## [WORK ORDER]
Repeat the data exactly, so that every line matches the original.

## [SUPPLIED MATERIAL]
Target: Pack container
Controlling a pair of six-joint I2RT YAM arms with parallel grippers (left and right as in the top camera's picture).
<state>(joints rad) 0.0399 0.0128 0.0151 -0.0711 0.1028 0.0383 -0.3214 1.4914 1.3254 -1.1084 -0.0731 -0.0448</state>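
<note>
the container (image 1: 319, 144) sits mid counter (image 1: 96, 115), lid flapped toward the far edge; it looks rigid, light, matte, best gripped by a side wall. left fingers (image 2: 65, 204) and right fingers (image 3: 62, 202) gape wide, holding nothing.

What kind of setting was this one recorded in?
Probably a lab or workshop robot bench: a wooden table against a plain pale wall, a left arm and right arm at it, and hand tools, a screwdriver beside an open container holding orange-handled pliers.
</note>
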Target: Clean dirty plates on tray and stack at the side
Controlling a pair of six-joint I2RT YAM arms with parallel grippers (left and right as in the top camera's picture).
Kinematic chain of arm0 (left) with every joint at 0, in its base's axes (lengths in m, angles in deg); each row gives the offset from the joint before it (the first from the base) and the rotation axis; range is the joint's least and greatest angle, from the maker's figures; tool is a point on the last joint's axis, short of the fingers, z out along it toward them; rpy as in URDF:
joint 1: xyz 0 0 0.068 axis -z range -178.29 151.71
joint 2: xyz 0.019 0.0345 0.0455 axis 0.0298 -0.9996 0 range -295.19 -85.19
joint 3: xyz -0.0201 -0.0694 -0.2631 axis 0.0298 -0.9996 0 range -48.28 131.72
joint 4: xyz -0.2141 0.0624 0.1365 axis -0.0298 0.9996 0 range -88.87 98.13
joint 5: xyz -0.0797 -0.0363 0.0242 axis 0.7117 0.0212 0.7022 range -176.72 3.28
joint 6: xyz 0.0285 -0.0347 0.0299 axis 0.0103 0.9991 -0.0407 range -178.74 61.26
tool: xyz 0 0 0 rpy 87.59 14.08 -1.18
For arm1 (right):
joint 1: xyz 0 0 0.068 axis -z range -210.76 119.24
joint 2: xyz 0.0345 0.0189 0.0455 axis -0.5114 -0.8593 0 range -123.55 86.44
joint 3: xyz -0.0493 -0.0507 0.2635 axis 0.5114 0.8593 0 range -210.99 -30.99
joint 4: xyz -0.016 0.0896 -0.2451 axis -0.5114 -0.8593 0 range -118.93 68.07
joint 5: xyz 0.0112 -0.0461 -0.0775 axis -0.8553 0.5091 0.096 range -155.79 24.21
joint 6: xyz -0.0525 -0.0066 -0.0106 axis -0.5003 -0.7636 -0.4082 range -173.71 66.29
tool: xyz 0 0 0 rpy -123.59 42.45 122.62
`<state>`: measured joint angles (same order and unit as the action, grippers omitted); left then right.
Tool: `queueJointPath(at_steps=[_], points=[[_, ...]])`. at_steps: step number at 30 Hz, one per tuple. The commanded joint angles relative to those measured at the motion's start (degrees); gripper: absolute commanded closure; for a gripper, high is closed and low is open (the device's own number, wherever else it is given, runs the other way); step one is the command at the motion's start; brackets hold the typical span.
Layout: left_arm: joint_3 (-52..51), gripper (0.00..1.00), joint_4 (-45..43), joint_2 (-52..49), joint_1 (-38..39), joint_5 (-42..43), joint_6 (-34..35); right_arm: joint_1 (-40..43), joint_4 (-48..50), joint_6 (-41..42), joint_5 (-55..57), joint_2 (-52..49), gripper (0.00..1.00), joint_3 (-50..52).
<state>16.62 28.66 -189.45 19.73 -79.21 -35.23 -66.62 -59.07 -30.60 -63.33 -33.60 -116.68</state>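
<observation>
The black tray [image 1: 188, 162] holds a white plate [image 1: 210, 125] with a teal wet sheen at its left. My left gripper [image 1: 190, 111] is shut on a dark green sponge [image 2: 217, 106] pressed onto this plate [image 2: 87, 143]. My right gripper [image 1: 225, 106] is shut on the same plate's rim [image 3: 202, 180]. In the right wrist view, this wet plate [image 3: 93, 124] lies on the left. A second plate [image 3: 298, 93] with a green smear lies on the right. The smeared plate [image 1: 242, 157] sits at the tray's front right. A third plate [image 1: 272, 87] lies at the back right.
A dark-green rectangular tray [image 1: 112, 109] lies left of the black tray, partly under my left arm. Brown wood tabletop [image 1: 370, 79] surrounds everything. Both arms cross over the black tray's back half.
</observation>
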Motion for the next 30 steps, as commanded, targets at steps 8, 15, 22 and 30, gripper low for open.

## [RESPONSE FOR THIS EXERCISE]
Target: Pack container
Controlling a pair of six-joint I2RT YAM arms with parallel grippers (left and right as in the top camera's picture).
<state>(joints rad) 0.0399 0.0128 0.0151 -0.0711 0.1028 0.0383 -0.3214 1.4914 1.3254 -1.1084 -0.0731 -0.0448</state>
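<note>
the container (image 1: 319, 144) sits mid counter (image 1: 96, 115), lid flapped toward the far edge; it looks rigid, light, matte, best gripped by a side wall. left fingers (image 2: 65, 204) and right fingers (image 3: 62, 202) gape wide, holding nothing.

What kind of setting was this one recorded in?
Probably a lab or workshop robot bench: a wooden table against a plain pale wall, a left arm and right arm at it, and hand tools, a screwdriver beside an open container holding orange-handled pliers.
</note>
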Target: Clean dirty plates on tray and stack at the side
Controlling a pair of six-joint I2RT YAM arms with parallel grippers (left and right as in the top camera's picture).
Kinematic chain of arm0 (left) with every joint at 0, in its base's axes (lengths in m, angles in deg); each row gives the offset from the joint before it (the first from the base) and the rotation axis; range is the joint's least and greatest angle, from the maker's figures; tool is a point on the last joint's axis, short of the fingers, z out along it toward them; rpy as in URDF:
joint 1: xyz 0 0 0.068 axis -z range -178.29 151.71
joint 2: xyz 0.019 0.0345 0.0455 axis 0.0298 -0.9996 0 range -295.19 -85.19
joint 3: xyz -0.0201 -0.0694 -0.2631 axis 0.0298 -0.9996 0 range -48.28 131.72
joint 4: xyz -0.2141 0.0624 0.1365 axis -0.0298 0.9996 0 range -88.87 98.13
joint 5: xyz -0.0797 -0.0363 0.0242 axis 0.7117 0.0212 0.7022 range -176.72 3.28
joint 6: xyz 0.0285 -0.0347 0.0299 axis 0.0103 0.9991 -0.0407 range -178.74 61.26
tool: xyz 0 0 0 rpy 87.59 14.08 -1.18
For arm1 (right):
joint 1: xyz 0 0 0.068 axis -z range -210.76 119.24
joint 2: xyz 0.0345 0.0189 0.0455 axis -0.5114 -0.8593 0 range -123.55 86.44
joint 3: xyz -0.0493 -0.0507 0.2635 axis 0.5114 0.8593 0 range -210.99 -30.99
joint 4: xyz -0.016 0.0896 -0.2451 axis -0.5114 -0.8593 0 range -118.93 68.07
joint 5: xyz 0.0112 -0.0461 -0.0775 axis -0.8553 0.5091 0.096 range -155.79 24.21
joint 6: xyz -0.0525 -0.0066 -0.0106 axis -0.5003 -0.7636 -0.4082 range -173.71 66.29
tool: xyz 0 0 0 rpy -123.59 42.45 122.62
`<state>`: measured joint angles (same order and unit as the action, grippers omitted); left then right.
Tool: `queueJointPath(at_steps=[_], points=[[_, ...]])`. at_steps: step number at 30 Hz, one per tuple. The commanded joint angles relative to those measured at the motion's start (degrees); gripper: absolute commanded closure; for a gripper, high is closed and low is open (the device's own number, wherever else it is given, runs the other way); step one is the command at the motion's start; brackets hold the typical span.
Layout: left_arm: joint_3 (-52..51), gripper (0.00..1.00), joint_4 (-45..43), joint_2 (-52..49), joint_1 (-38..39), joint_5 (-42..43), joint_6 (-34..35); right_arm: joint_1 (-40..43), joint_4 (-48..50), joint_6 (-41..42), joint_5 (-55..57), joint_2 (-52..49), gripper (0.00..1.00), joint_3 (-50..52).
<state>16.62 28.66 -189.45 19.73 -79.21 -35.23 -66.62 -59.07 -30.60 -63.33 -33.60 -116.68</state>
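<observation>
The black tray [image 1: 188, 162] holds a white plate [image 1: 210, 125] with a teal wet sheen at its left. My left gripper [image 1: 190, 111] is shut on a dark green sponge [image 2: 217, 106] pressed onto this plate [image 2: 87, 143]. My right gripper [image 1: 225, 106] is shut on the same plate's rim [image 3: 202, 180]. In the right wrist view, this wet plate [image 3: 93, 124] lies on the left. A second plate [image 3: 298, 93] with a green smear lies on the right. The smeared plate [image 1: 242, 157] sits at the tray's front right. A third plate [image 1: 272, 87] lies at the back right.
A dark-green rectangular tray [image 1: 112, 109] lies left of the black tray, partly under my left arm. Brown wood tabletop [image 1: 370, 79] surrounds everything. Both arms cross over the black tray's back half.
</observation>
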Motion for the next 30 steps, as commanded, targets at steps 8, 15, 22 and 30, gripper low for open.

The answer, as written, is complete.